O que não fazer após um vazamento de dados no seu negócio

Vazamento de Dados: Passar pela situação de um vazamento de dados é uma das situações mais inconvenientes e perigosas à credibilidade de qualquer empresa. Esse tipo de situação deixa o sistema da empresa e os usuários vulneráveis a diversos golpes. Porém, é algo que acontece com mais frequência do que imaginamos, sendo necessário então que toda empresa saiba o que fazer neste caso.

Existe todo um protocolo que deve ser seguido pela empresa vitimada por esse tipo de invasão nos seus sistemas. E se esse protocolo não for seguido corretamente, poderá resultar em sanções severas por descumprimento da Lei Geral de Proteção de Dados.

Muitas empresas metem os pés pelas mãos quando precisam lidar com uma situação dessas, ao tentar, muitas vezes, encobrir o incidente na tentativa de que ele passe despercebido.

Mas escândalos como o da Amazon mostram que as leis que regulamentam o cenário de privacidade e proteção de dados pessoais, definitivamente, não estão para brincadeira.

Onde as empresas costumam errar nesse tipo de situação?

É importante que as empresas saibam como proceder, assim como é importante que saibam o que não deve ser feito, de forma a minimizar os prejuízos.

Para auxiliar nisso, vamos listar os maiores erros que as empresas cometem quando têm seus sistemas invadidos e seus dados pessoais expostos.
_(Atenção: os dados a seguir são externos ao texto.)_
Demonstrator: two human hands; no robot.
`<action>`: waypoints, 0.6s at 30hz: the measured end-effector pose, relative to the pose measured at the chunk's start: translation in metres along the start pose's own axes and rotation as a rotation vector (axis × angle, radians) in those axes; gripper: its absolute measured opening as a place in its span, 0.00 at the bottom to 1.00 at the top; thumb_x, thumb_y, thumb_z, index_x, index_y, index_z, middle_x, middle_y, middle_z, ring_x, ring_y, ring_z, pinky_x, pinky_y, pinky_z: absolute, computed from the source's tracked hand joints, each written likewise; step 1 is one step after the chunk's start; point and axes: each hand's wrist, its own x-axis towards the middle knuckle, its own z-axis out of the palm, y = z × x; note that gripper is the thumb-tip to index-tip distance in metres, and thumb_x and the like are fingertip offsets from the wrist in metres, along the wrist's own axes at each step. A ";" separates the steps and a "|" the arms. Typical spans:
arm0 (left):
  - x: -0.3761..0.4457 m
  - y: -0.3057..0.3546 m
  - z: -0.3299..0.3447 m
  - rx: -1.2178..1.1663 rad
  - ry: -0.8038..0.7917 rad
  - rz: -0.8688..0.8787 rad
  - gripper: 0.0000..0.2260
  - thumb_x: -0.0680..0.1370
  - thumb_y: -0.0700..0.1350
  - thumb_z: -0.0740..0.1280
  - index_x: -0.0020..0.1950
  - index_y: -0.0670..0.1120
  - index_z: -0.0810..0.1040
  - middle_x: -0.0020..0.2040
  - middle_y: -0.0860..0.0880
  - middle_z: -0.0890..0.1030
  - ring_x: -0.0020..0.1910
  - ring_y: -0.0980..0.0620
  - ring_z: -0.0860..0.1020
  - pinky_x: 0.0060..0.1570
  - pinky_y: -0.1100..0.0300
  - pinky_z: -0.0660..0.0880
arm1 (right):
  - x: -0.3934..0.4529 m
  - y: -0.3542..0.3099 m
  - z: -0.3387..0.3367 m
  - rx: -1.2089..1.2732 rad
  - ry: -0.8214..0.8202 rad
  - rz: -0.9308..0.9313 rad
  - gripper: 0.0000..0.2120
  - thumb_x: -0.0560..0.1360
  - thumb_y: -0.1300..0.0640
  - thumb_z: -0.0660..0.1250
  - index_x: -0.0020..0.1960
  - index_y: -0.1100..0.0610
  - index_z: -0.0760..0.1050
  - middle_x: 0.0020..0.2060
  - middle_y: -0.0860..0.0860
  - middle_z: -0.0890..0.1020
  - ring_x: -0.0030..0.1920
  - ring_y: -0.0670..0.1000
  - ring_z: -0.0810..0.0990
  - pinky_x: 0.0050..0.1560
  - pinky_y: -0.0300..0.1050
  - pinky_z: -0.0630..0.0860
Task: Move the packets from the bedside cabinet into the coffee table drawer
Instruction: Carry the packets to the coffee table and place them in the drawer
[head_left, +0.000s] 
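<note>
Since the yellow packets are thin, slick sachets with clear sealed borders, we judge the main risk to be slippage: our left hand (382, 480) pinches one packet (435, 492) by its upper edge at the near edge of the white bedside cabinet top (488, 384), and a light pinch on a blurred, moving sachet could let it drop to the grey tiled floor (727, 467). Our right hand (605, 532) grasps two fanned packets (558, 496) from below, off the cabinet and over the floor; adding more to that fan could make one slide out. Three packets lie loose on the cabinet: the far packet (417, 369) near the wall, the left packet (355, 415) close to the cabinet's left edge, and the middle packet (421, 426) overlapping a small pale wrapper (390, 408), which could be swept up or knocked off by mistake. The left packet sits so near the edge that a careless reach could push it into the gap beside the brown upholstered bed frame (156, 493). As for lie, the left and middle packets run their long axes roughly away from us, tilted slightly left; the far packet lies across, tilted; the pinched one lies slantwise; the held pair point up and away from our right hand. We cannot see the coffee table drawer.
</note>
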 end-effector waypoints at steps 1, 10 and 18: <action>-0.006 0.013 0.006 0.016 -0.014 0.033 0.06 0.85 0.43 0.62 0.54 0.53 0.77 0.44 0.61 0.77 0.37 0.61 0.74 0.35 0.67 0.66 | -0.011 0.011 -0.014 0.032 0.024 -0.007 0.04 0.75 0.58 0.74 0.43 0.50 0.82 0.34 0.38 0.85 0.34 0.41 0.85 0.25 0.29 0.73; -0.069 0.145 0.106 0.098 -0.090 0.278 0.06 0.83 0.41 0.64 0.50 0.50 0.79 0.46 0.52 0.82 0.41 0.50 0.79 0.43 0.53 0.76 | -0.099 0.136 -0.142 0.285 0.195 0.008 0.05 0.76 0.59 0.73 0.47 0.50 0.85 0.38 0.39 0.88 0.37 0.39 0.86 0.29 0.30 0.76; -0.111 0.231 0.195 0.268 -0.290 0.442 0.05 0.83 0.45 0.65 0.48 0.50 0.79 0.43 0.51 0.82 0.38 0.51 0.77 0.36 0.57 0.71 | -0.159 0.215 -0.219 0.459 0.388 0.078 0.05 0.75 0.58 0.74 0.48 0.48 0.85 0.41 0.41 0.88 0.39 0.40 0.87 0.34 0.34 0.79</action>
• Não fornecer um treinamento adequado aos seus colaboradores de forma que se possua uma maior sincronia entre a equipe e seus líderes, inibindo ações que visem ocultar o incidente;
• Não realizam a alteração das senhas, que seria a ação adequada à contenção do vazamento;
• Não mensuram o impacto do incidente de forma adequada: em casos de vazamento de dados, o correto é que a empresa paralise os sistemas afetados, sem no entanto desligá-lo – sob o risco de que se percam os registros do corrido -, entenda onde e quando o incidente se deu e entenda, principalmente quais dados foram comprometidos.
• Não informam todos os setores da empresa e nem os usuários afetados com receio de que isso resulte em maiores problemas;
• Evitam fazer comunicados públicos até serem descobertos.

O procedimento correto em casos de vazamento de dados envolve a comunicação do incidente ao DPO da empresa, à ANPD e aos titulares dos dados pessoais envolvidos.

Além disso, esse comunicado deve ser feito, preferencialmente, em dois dias úteis da descoberta do incidente.

Importante ressaltar que a ANPD disponibiliza em seu site detalhes sobre as informações que devem ser enviadas, como contato da empresa responsável pelo tratamento e do DPO, além de exigir no formulário online informações como data e hora do ocorrido, as circunstâncias do incidente, descrição dos dados pessoais como sua natureza, categoria e quantos dados foram vazados, todas as possíveis consequências e principalmente, as medidas que serão tomadas na resolução da questão.

A LGPD impõe sanções para as irregularidades que vão de advertência, multa de até 2% do faturamento da empresa limitada, no total, a R$ 50 milhões por infração, publicização da infração, bloqueio dos dados pessoais a que se refere a infração até a sua regularização,  eliminação dos dados pessoais relacionados à infração ou até mesmo suspensão parcial do funcionamento do banco de dados relacionado à infração.

Em um cenário onde os vazamentos de dados são cada vez mais comuns, é crucial que as empresas adotem uma postura proativa e estratégica para lidar com tais incidentes. Seguir o protocolo correto, comunicar rapidamente as partes envolvidas e tomar medidas de contenção adequadas são ações fundamentais para mitigar os danos e cumprir as exigências da Lei Geral de Proteção de Dados (LGPD).

Ignorar ou tentar ocultar o problema apenas aumenta os riscos, prejudicando ainda mais a imagem da empresa e sujeitando-a a sanções severas. Portanto, a transparência, o treinamento adequado das equipes e o monitoramento constante dos sistemas são passos essenciais para prevenir e, caso necessário, lidar com vazamentos de dados de forma eficiente. A conformidade com a LGPD não é apenas uma obrigação legal, mas também uma forma de proteger a confiança de seus clientes e a reputação da empresa no mercado.